Share

Bab 06. Sifat yang Berbeda

"Maaf, aku hanya cemas."

Aku menjadi gugup. Bukan berarti aku tidak pernah melihat tubuh polos suamiku, tetapi saat ini situasinya berbeda. Mas Hamish mengira aku hanyalah orang luar sehingga tidak mungkin secara terang-terangan membantu membenarkan celananya.

"Sebentar, jangan lihat ke belakang! Aku mau memakai celanaku."

Aku mengangguk tanpa menjawab dengan suara. Sekitar dua menit lamanya, akhirnya Mas Hamish mengatakan, "Sudah!"

Setelah mendengar hal itu, aku membalikkan badan, dan mendapati Mas Hamish masih berada di lantai kamar mandi dengan posisi kursi roda terjatuh. Berniat membantunya, aku membenarkan posisi kursi roda terlebih dulu, baru kemudian membantu Mas Hamish kembali duduk di sana.

"Bajumu basah. Sebaiknya ganti baju dulu sebeklum beristirahat," kataku saat melihat pakaian Mas Hamish yang basah.

"Kau cerewet sekali. Terserah aku mau tidur pakai pakain basah atau tidak. Apa urusanmu?"

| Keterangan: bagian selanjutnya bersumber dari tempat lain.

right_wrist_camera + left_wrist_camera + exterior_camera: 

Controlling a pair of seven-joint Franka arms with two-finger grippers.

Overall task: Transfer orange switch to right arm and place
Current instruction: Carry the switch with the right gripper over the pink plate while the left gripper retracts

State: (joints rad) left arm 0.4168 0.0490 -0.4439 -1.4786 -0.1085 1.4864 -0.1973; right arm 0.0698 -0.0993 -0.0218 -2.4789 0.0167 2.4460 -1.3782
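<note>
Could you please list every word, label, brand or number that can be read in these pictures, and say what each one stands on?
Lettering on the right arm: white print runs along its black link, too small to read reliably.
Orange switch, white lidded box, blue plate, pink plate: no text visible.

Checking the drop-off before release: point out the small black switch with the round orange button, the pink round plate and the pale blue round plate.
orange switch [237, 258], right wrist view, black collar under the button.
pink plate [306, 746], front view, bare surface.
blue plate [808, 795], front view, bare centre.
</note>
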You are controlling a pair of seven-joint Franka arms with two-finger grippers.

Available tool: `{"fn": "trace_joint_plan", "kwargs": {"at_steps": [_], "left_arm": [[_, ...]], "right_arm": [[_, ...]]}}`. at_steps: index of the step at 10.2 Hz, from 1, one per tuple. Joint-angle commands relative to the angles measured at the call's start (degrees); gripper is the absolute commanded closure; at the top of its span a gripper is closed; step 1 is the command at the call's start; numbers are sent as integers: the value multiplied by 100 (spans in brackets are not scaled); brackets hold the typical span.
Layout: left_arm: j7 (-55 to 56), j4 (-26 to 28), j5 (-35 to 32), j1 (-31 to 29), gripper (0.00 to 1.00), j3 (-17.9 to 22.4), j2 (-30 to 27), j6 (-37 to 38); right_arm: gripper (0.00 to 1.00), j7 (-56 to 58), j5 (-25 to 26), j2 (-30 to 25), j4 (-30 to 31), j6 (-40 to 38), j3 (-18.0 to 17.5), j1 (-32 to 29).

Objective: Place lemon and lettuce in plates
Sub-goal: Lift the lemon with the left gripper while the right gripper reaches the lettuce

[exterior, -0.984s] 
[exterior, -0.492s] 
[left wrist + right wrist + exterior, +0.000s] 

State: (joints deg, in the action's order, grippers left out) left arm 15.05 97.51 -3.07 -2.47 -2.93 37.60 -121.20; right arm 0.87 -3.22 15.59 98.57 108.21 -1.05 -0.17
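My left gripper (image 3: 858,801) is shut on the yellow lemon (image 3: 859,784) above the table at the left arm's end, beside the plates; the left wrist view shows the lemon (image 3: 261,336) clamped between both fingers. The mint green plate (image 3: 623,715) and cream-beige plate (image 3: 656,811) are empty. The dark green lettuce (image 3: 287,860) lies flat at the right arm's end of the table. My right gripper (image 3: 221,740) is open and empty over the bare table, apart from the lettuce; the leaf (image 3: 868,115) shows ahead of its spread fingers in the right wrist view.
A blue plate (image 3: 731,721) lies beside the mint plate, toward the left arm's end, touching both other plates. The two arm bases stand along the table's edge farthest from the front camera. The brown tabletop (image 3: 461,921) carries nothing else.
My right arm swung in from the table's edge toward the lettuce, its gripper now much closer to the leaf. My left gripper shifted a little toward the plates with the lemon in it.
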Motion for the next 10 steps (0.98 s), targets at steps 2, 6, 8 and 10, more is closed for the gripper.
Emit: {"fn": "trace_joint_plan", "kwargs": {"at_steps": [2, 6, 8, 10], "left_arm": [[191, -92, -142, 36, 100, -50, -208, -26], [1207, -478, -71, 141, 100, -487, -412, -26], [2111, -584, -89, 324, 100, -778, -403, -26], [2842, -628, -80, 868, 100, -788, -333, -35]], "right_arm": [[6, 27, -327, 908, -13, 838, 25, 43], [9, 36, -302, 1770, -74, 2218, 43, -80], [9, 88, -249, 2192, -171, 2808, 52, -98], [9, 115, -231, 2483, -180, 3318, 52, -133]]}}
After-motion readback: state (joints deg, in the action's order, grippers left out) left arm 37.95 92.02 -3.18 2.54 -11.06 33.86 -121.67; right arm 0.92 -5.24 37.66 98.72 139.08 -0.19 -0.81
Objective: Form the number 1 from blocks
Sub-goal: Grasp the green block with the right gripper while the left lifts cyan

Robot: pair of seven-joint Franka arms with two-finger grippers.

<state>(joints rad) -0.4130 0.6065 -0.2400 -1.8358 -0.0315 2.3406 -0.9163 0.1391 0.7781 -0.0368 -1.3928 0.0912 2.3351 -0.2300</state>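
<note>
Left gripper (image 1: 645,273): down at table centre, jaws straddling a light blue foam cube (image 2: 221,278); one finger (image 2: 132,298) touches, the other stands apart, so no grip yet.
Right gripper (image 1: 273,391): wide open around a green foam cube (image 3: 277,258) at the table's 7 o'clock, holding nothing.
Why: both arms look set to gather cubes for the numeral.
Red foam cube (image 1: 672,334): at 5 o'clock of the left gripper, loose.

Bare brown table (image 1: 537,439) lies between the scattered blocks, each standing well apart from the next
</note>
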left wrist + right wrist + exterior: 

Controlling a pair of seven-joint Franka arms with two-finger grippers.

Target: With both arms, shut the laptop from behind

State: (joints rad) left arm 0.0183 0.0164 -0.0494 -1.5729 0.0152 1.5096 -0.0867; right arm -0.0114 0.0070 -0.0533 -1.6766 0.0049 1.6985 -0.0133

"Saat ini menjadi urusanku." Tak peduli tanggapannya, aku mendorong kursi rodanya keluar dari kamar mandi.

"Hei, aku tidak menyuruhmu mebawaku ke sini."

Aku tidak menghiraukan apa yang diucapkan olehnya. Menghentikan gerakan kursi roda di dekat lemari pakaian, aku mengambil satu stel baju santai milik Mas Hamish, lantas meletakkannya di atas ranjang.

"Sekarang lepas pakaianmu!"

"Jangan mengaturku! Ingat, kau hanya pelayan."

"Ganti pakaian, atau aku akan berada di sini mengawasimu dua puluh empat jam." Aku mengancamnya.

"Ckk, wanita gila! Aku akan menyuruh Ibu untuk memecatmu."

"Silakan! Aku tidak takut."

"Kau!"

"Mau sampai kapan memberontak seperti anak kecil?"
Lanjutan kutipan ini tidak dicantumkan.